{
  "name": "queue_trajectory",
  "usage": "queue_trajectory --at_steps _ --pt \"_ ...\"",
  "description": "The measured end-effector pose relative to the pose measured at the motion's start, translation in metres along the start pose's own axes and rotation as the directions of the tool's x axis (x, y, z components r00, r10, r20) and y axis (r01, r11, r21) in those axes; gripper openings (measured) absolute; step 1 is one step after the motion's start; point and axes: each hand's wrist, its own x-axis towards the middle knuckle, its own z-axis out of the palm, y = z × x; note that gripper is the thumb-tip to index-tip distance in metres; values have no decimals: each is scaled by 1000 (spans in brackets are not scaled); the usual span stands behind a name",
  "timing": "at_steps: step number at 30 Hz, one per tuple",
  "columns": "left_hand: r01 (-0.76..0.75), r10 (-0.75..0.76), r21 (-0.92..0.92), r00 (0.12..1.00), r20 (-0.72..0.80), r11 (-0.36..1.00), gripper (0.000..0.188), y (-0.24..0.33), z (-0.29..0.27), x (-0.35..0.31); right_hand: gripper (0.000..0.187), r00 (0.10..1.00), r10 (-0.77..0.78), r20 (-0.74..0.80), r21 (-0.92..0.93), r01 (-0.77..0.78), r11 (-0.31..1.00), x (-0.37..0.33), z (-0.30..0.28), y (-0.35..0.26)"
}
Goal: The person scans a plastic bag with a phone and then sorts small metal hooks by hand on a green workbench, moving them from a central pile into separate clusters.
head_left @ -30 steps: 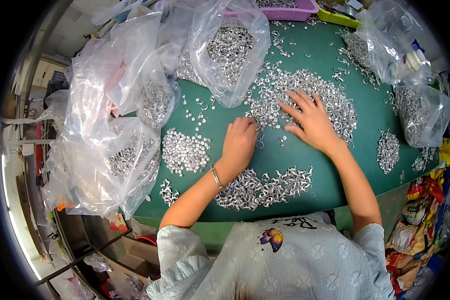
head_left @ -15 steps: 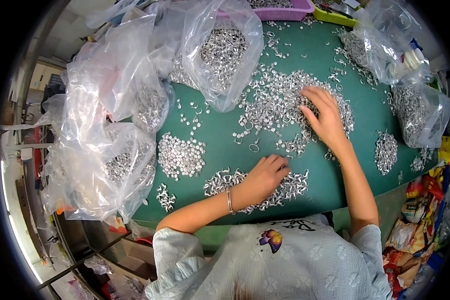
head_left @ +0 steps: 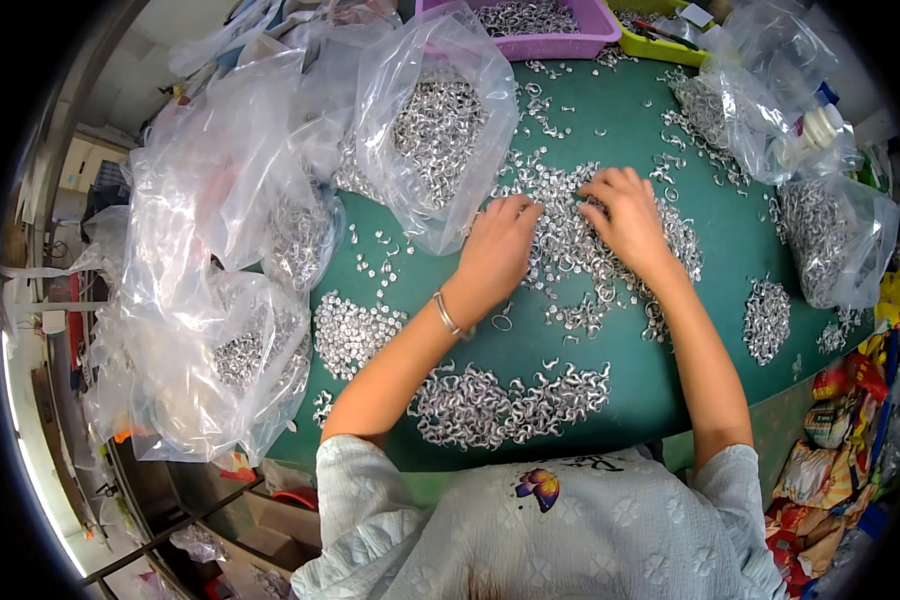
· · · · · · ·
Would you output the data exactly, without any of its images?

**RESULT OF THE TASK**
{
  "name": "queue_trajectory",
  "usage": "queue_trajectory --at_steps _ --pt \"_ ...\"",
  "description": "The measured end-effector pose relative to the pose measured at the motion's start, translation in metres along the start pose's own axes and rotation as the directions of the tool's x axis (x, y, z components r00, r10, r20) and y axis (r01, r11, r21) in those axes; gripper openings (measured) absolute; step 1 is one step after the motion's start; point and axes: each hand's wrist, its own x-axis towards the middle knuckle, its own z-axis out of the palm, y = z × x; note that gripper is the thumb-tip to index-tip distance in metres; values have no decimals: each is scaled by 1000 (spans in brackets are not scaled); the usual span stands behind a name",
  "timing": "at_steps: step number at 30 Hz, one per tuple",
  "columns": "left_hand: r01 (-0.76..0.75), r10 (-0.75..0.76), r21 (-0.92..0.92), r00 (0.12..1.00), r20 (-0.72..0.80), r11 (-0.36..1.00), gripper (0.000..0.188), y (-0.24..0.33), z (-0.29..0.27), x (-0.35..0.31); right_hand: gripper (0.000..0.187), r00 (0.10..1.00), r10 (-0.77..0.78), r20 (-0.74..0.80), r21 (-0.92..0.93), r01 (-0.77..0.78), r11 (-0.31..1.00), x (-0.37..0.33), z (-0.30..0.28), y (-0.35..0.26)"
}
Goal: The person scans a plastic bag with a phone and then sorts small metal hooks by hand on a green workbench, moving them from a central pile into separate clusters.
head_left @ -30 steps: 
head_left @ -15 steps: 
head_left @ +0 steps: 

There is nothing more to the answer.